§ PROBLEM STATEMENT: Repeat the listing below in full and exactly, but without its pictures.

§ DATA EXCERPT:
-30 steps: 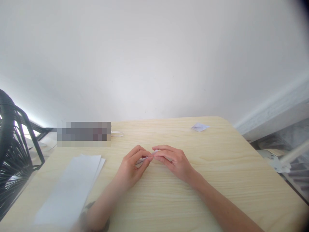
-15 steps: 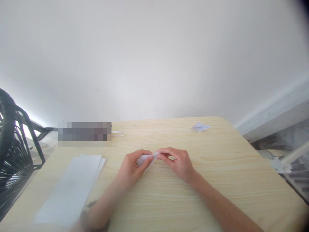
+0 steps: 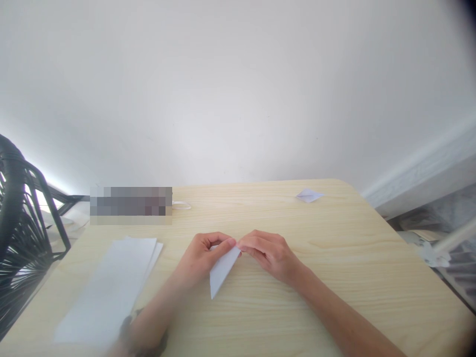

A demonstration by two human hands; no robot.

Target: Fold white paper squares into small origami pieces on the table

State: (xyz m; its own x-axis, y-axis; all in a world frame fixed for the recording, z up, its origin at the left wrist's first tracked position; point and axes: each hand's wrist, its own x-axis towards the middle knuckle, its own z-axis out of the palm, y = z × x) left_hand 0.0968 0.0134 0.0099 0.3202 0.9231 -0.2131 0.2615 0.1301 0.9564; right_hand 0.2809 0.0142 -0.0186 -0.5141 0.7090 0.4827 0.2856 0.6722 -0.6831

§ ANSWER TO THE PROBLEM:
-30 steps: 
-15 steps: 
+0 steps: 

A demonstration by two human hands; no robot.

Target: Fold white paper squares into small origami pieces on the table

State: (xyz m; its own x-axis, y-axis; all in a world frame fixed for the recording, z up, its origin at the left wrist's first tracked position; point and axes: each hand's wrist, its own x-axis towards the middle knuckle, its own z-axis out of the palm, y = z × x) left_hand 0.0968 0.0134 0.0099 0.3202 0.9231 -0.2131 0.2615 0.1301 0.9564; right_hand 0.2809 0.0142 -0.0186 -0.5141 0.7090 0.4827 0.2856 0.6722 -0.6831

Besides this answer, nothing more is needed.